[Date Prev][Date Next][Thread Prev][Thread Next][Date Index][Thread Index]

Re: [Xen-users] hvm domU crash on linux 4.14.0 with xen 4.8.2





On Thu, Nov 16, 2017 at 7:59 AM, Juergen Gross <jgross@xxxxxxxx> wrote:
On 16/11/17 06:55, Tomas Mozes wrote:
> Hello,
> after upgrading from Linux 4.4.95 to 4.14.0 we've observed a hvm domU
> crash with Xen 4.8.2.
>
> [70418.163271] int3: 0000 [#1] SMP
> [70418.173003] CPU: 1 PID: 11265 Comm: app Not tainted 4.14.0-gentoo #1
> [70418.194535] Hardware name: Xen HVM domU, BIOS 4.8.2 11/14/2017
> [70418.205537] task: ffff9b2d943e8dc0 task.stack: ffffa314c1e80000
> [70418.217757] RIP: 0010:xen_hypercall_event_channel_op+0xb/0x20

Hmm, this looks very strange. RIP points into the hypercall page outside
the hypercall code. As the system seems to be up rather long we can
assume hypercalls have been working millions of times.

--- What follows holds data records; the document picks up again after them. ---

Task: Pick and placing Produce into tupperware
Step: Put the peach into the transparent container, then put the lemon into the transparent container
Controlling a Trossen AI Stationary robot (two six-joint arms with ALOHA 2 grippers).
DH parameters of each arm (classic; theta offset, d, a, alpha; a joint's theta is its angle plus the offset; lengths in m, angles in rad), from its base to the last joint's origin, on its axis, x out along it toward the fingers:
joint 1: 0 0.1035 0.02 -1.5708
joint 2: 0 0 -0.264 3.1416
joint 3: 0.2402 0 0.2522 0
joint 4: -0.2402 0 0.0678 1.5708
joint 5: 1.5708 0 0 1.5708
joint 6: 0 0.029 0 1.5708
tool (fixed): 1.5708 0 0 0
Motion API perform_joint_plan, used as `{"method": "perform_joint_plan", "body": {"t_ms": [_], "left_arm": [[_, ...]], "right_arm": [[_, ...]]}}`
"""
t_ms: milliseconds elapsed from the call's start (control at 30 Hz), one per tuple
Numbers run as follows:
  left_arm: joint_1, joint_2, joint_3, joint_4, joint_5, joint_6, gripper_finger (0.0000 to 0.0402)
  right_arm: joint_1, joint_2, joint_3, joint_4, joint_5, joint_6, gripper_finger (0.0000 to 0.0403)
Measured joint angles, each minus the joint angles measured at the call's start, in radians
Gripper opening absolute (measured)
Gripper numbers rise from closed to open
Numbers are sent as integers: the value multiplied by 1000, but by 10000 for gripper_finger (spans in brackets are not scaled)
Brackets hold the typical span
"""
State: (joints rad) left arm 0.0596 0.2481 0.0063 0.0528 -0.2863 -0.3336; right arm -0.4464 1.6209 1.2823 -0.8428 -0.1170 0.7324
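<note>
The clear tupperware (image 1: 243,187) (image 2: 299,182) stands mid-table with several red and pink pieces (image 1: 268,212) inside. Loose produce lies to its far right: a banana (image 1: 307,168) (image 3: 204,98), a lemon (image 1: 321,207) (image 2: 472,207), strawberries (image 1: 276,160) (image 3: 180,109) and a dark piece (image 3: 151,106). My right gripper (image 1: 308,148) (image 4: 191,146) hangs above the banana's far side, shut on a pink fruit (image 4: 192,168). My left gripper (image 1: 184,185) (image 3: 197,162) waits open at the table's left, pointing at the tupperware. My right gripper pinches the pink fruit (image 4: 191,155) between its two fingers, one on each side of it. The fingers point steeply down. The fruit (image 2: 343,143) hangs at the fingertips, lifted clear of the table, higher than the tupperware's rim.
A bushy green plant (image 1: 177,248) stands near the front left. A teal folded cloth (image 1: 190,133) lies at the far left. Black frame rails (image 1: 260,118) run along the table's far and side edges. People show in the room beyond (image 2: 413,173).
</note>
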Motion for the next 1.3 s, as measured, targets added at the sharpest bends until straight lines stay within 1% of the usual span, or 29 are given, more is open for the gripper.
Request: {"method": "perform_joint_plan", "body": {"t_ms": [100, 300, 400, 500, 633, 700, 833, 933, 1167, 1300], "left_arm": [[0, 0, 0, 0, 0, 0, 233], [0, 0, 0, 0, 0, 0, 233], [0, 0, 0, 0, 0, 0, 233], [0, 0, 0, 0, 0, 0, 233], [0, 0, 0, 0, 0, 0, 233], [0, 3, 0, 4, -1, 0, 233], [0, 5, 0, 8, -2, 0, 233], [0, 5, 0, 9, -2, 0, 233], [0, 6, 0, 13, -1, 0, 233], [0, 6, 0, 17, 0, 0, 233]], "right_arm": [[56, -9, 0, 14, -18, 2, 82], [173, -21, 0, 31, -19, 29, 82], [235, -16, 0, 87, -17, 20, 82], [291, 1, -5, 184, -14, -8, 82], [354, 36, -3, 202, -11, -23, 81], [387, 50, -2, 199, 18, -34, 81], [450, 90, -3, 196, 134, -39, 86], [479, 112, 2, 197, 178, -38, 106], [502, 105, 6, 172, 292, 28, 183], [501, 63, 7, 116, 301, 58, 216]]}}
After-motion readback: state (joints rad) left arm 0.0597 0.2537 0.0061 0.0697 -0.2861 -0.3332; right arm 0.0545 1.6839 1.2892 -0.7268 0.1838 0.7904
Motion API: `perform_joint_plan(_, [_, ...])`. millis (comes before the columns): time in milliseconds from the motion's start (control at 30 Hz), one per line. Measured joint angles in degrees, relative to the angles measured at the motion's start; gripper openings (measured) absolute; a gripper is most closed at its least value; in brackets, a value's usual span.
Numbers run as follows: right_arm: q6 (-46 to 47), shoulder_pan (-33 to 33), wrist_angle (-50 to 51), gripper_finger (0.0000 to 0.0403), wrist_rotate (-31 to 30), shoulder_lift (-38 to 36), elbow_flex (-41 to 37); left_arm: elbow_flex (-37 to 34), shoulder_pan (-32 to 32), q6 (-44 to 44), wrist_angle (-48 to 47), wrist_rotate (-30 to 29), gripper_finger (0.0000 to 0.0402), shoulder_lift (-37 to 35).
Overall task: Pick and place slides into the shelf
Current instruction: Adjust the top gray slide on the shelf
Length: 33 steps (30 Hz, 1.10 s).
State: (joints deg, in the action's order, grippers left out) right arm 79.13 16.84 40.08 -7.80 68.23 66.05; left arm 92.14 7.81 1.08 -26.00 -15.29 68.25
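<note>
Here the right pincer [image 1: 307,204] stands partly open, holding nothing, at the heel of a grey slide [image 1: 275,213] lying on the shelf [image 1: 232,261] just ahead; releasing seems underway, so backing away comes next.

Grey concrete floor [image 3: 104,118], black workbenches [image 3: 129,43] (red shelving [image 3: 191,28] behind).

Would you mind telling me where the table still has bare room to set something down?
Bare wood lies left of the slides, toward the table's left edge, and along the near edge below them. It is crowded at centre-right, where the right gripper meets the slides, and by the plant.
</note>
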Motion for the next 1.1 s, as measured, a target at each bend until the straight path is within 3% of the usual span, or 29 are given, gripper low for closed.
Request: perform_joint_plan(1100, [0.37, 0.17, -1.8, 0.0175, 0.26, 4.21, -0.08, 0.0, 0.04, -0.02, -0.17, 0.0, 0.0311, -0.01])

Anything you did in the domU right before that crash, e.g. applying a
live patch, doing kernel tracing, ...?

Hello Juergen,
a kernel update was done yesterday on the dom0 and on all 6 domUs as well (all to 4.14.0). Only one of the machines died, probably the one using the most cpu/net/disk, but it happened during the night where nobody did anything with it. By checking the monitoring it does not seem anything special was going on, it was writing about 3MB/s to the disk, the network bandwidth was about 4Mbit/s and the load was around 0.7 (of 6 core system). Then a sudden crash.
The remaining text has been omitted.